**TASK BRIEF**
Return the run of lines below that opens with the line containing "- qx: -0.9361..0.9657" and closes with the line containing "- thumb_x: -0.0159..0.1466", keeping each one exact.

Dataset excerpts
┄┄┄┄┄┄

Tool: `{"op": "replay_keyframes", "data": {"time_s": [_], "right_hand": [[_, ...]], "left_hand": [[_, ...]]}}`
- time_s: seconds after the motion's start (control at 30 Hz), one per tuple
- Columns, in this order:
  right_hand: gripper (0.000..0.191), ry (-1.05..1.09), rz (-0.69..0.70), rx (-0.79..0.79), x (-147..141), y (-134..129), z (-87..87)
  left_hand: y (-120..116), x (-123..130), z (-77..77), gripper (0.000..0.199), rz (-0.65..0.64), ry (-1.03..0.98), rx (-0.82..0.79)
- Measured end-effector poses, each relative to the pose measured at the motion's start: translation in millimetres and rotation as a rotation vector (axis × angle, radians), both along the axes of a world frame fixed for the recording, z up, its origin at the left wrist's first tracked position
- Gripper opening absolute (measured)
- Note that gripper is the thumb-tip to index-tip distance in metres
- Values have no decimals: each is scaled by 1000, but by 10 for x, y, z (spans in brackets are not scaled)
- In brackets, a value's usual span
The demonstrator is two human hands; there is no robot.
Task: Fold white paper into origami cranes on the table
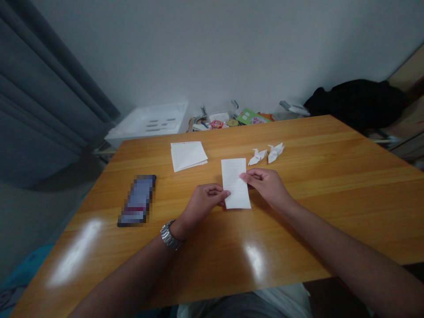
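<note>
A white sheet of lined paper [234, 179], taller than wide, is held up above the wooden table between my two hands. My left hand [207, 198] pinches its lower left edge, thumb in front and fingers behind. On the opposite side my right hand [266, 183] grips the right edge in the same way, a little higher. Just beyond the right hand stand two folded paper cranes, one [257, 157] nearer the sheet and the other [276, 153] further right. Behind the sheet, to the left, lies a small stack of lined paper [188, 156] with a perforated top edge.
A phone [137, 201] with a blurred screen lies on the left of the table [314, 176]. Past the far edge are a white plastic tray [155, 117], a green booklet [251, 117] and assorted small items. Black cloth [357, 101] is heaped at the back right.
</note>
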State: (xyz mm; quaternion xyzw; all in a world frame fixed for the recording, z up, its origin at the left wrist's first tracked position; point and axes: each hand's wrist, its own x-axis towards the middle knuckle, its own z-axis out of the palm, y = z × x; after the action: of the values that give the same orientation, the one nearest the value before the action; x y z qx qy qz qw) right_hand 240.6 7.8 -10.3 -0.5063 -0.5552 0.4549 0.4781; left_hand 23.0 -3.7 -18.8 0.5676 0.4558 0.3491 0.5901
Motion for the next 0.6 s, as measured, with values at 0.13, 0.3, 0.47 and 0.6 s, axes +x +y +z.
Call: {"op": "replay_keyframes", "data": {"time_s": [0.13, 0.3, 0.47, 0.6], "right_hand": [[32, 6, -5, 3, -1, 8, -13], [30, 13, -57, 26, -5, 11, -3], [32, 80, -80, -13, 3, 24, -6], [34, 134, -82, -43, 4, 37, -37]], "left_hand": [[5, 4, 6, 27, 13, 22, 0], [-9, 10, 40, 28, 0, 76, 51], [-19, 14, 83, 27, -6, 135, 63], [10, 11, 42, 27, 17, 108, 92]]}}
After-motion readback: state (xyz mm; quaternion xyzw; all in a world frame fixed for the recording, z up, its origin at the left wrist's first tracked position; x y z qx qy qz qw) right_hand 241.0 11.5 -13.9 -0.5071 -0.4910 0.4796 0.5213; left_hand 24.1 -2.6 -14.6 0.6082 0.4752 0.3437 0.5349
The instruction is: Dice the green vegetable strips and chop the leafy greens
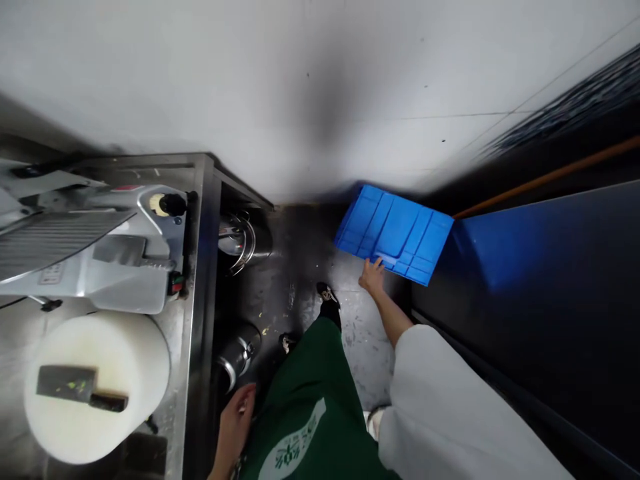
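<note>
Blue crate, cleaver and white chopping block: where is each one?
blue crate [395, 230], head view, on its ribbed underside
cleaver [67, 383], head view, on the flat blade
white chopping block [125, 363], head view, on its bare top

No words or numbers can be read. The green apron [310, 427] bears a white emblem too blurred to make out, and the small plate on the slicer [100, 260] is illegible.

The steel worktop [197, 220] holds a slicer [100, 247] and a round white board [97, 387] with a cleaver [80, 388].
</note>
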A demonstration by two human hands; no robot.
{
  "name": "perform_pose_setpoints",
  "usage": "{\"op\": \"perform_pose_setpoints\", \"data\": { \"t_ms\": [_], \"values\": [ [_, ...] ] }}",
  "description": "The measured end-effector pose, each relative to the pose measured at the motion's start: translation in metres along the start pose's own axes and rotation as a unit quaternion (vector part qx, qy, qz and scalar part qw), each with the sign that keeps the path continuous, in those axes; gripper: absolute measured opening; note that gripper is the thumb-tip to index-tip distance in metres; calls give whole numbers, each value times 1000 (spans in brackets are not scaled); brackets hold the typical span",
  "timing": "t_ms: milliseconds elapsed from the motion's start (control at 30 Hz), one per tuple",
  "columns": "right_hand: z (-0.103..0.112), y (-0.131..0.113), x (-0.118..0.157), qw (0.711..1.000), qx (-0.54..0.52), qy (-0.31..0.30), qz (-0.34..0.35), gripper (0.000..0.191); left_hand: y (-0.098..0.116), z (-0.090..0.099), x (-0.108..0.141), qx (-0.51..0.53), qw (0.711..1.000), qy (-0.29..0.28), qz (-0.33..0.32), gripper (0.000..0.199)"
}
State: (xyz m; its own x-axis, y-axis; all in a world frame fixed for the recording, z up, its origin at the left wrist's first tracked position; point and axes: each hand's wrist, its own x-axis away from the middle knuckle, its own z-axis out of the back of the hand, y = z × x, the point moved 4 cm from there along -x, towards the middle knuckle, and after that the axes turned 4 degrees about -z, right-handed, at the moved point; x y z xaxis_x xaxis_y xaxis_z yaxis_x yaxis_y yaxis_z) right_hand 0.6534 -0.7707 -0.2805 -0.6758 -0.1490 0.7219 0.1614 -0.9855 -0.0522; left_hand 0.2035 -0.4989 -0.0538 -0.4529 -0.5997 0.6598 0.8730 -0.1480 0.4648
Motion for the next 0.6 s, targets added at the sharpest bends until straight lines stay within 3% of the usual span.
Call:
{"op": "perform_pose_setpoints", "data": {
  "t_ms": [100, 233, 333, 467, 600],
  "values": [
    [-19, 9, 22, 1000, 6, 1, -15, 55, 17, -15, -4, -6, 1000, -24, -11, 58],
    [-23, 14, 5, 998, 32, 47, 16, 48, 17, -27, 3, -13, 999, -44, -12, 60],
    [-11, 18, -28, 992, 70, 90, 52, 48, 0, -27, 16, -3, 1000, -18, 25, 65],
    [9, 26, -62, 986, 118, 96, 60, 43, -20, -33, 37, 14, 997, -4, 75, 64],
    [56, 33, -92, 984, 97, 133, 69, 39, -25, -46, 46, 35, 993, -24, 107, 63]
  ]
}}
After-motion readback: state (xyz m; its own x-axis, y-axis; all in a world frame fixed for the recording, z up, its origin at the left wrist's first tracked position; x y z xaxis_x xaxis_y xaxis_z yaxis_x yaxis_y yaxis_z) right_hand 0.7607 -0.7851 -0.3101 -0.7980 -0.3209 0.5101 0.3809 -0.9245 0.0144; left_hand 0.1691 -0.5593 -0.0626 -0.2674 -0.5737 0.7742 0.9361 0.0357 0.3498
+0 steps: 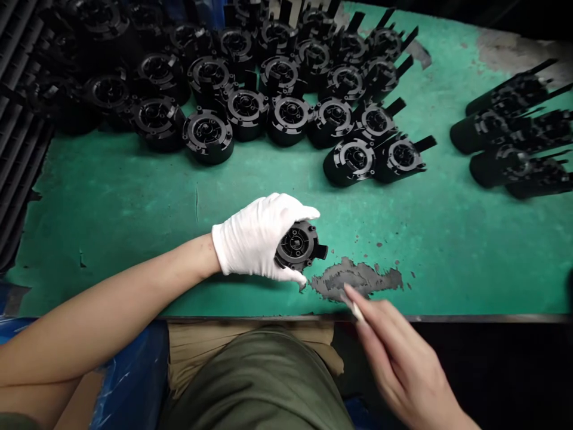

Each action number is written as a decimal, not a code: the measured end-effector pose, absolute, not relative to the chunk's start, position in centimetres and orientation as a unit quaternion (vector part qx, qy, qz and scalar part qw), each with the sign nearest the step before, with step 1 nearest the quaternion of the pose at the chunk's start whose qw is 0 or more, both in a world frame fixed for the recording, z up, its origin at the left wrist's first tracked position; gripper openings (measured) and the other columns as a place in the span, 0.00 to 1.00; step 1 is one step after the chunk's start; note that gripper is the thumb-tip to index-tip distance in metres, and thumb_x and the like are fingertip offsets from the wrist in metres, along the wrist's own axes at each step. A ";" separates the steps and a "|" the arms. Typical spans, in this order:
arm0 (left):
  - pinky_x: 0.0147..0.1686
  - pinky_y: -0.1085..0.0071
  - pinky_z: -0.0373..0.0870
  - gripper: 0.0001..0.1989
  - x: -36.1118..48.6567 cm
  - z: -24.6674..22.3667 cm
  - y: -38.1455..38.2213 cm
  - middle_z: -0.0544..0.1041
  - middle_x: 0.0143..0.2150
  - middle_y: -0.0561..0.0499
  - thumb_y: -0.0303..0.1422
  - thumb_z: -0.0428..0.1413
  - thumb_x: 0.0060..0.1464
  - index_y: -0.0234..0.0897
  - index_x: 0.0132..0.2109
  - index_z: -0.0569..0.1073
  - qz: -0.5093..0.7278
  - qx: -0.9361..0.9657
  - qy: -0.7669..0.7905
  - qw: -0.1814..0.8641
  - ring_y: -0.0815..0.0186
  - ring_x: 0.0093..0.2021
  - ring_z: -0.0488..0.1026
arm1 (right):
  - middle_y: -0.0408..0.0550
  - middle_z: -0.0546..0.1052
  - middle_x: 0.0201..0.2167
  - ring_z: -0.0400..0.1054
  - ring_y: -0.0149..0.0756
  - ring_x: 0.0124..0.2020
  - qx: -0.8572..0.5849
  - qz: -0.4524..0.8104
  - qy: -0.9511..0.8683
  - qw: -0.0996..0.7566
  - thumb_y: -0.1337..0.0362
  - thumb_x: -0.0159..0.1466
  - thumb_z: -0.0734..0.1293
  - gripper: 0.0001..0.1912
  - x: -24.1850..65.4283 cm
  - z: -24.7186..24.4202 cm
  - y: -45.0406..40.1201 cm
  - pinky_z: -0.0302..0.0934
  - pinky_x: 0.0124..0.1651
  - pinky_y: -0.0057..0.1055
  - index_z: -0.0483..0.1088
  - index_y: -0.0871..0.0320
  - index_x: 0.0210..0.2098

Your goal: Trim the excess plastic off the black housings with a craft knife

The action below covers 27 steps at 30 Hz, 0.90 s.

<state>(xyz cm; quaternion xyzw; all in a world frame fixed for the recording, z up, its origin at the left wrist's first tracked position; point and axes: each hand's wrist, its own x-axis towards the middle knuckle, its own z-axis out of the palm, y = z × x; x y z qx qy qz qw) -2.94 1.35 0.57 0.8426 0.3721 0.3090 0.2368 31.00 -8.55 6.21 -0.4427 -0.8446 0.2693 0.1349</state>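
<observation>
My left hand (259,239), in a white glove, curves round a round black plastic housing (296,243) on the green tabletop. Thumb and fingers grip it from opposite sides. Its ribbed, ringed face points up at me, and a short tab sticks out to the right. Bare of any glove, my right hand (403,358) is closed on a small thin tool with a pale handle (357,312), which looks like a small knife. The tool's tip is close to the table's front edge, below and right of the housing and apart from it. My fingers hide part of the handle.
Several similar black housings (208,134) stand crowded along the back and left. More housings (499,164) are grouped at the right. A worn grey patch (353,279) marks the green tabletop (156,197) near my hands. Dark ribbed racking (22,161) borders the left side.
</observation>
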 end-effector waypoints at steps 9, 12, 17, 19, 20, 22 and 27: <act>0.57 0.45 0.79 0.45 -2.1 1.2 1.4 0.82 0.51 0.36 0.71 0.66 0.54 0.34 0.58 0.76 0.269 0.844 0.389 0.253 0.42 0.52 0.82 | 0.48 0.77 0.39 0.73 0.34 0.31 -0.379 0.090 -0.920 0.033 0.70 0.80 0.63 0.30 27.3 7.7 -4.4 0.65 0.30 0.29 0.60 0.61 0.80; 0.59 0.45 0.79 0.44 -2.2 1.4 1.4 0.82 0.55 0.35 0.68 0.67 0.54 0.34 0.59 0.76 0.266 0.834 0.394 0.280 0.42 0.54 0.82 | 0.45 0.74 0.37 0.71 0.33 0.30 -0.367 0.109 -0.924 0.019 0.71 0.80 0.61 0.30 27.7 8.2 -4.3 0.64 0.30 0.27 0.62 0.61 0.80; 0.58 0.45 0.79 0.45 -2.4 1.1 1.1 0.82 0.56 0.34 0.68 0.66 0.55 0.33 0.60 0.74 0.275 0.834 0.391 0.274 0.42 0.54 0.82 | 0.45 0.74 0.38 0.70 0.31 0.31 -0.365 0.155 -0.918 0.025 0.72 0.80 0.60 0.32 28.4 7.8 -3.3 0.65 0.33 0.25 0.61 0.56 0.81; 0.58 0.46 0.78 0.44 -2.4 1.1 1.1 0.82 0.57 0.35 0.67 0.67 0.56 0.34 0.61 0.74 0.276 0.835 0.390 0.273 0.43 0.55 0.82 | 0.45 0.74 0.40 0.70 0.30 0.33 -0.362 0.174 -0.915 0.033 0.71 0.81 0.60 0.32 28.7 7.4 -2.9 0.65 0.36 0.24 0.61 0.53 0.81; 0.59 0.47 0.78 0.43 -2.4 1.1 1.1 0.82 0.57 0.35 0.67 0.67 0.56 0.34 0.61 0.74 0.275 0.835 0.390 0.275 0.44 0.55 0.82 | 0.45 0.74 0.40 0.71 0.30 0.34 -0.361 0.175 -0.915 0.034 0.71 0.81 0.60 0.31 28.8 7.2 -2.8 0.65 0.36 0.24 0.61 0.52 0.81; 0.59 0.48 0.78 0.43 -2.4 1.2 1.2 0.82 0.57 0.36 0.66 0.68 0.55 0.35 0.60 0.74 0.269 0.835 0.390 0.280 0.45 0.54 0.82 | 0.46 0.74 0.41 0.70 0.31 0.34 -0.360 0.158 -0.919 0.030 0.72 0.80 0.61 0.32 28.9 7.2 -2.8 0.64 0.35 0.25 0.61 0.52 0.81; 0.59 0.46 0.79 0.43 -2.4 1.3 1.2 0.81 0.58 0.36 0.65 0.69 0.56 0.34 0.61 0.73 0.273 0.835 0.389 0.277 0.44 0.55 0.82 | 0.47 0.73 0.40 0.69 0.34 0.34 -0.379 0.097 -0.920 -0.004 0.77 0.76 0.60 0.38 28.7 7.8 -4.2 0.61 0.32 0.29 0.57 0.55 0.83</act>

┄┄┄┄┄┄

**REPLY**
  - qx: -0.9361..0.9657
  - qy: -0.7669..0.7905
  - qw: -0.1814..0.8641
  - ring_y: -0.0815..0.0186
  - ring_x: 0.0093..0.2021
  - ring_z: -0.0488..0.1026
arm1 (right):
  - middle_y: -0.0408..0.0550
  - middle_z: -0.0546..0.1052
  - middle_x: 0.0201..0.2167
  - ring_z: -0.0400..0.1054
  - ring_y: -0.0149..0.0756
  - ring_x: 0.0124..0.2020
  - qx: -0.8572..0.5849
  - qz: -0.4524..0.8104
  - qy: -0.9511..0.8683
  - qw: -0.0996..0.7566
  - thumb_y: -0.1337..0.0362
  - thumb_x: -0.0159..0.1466

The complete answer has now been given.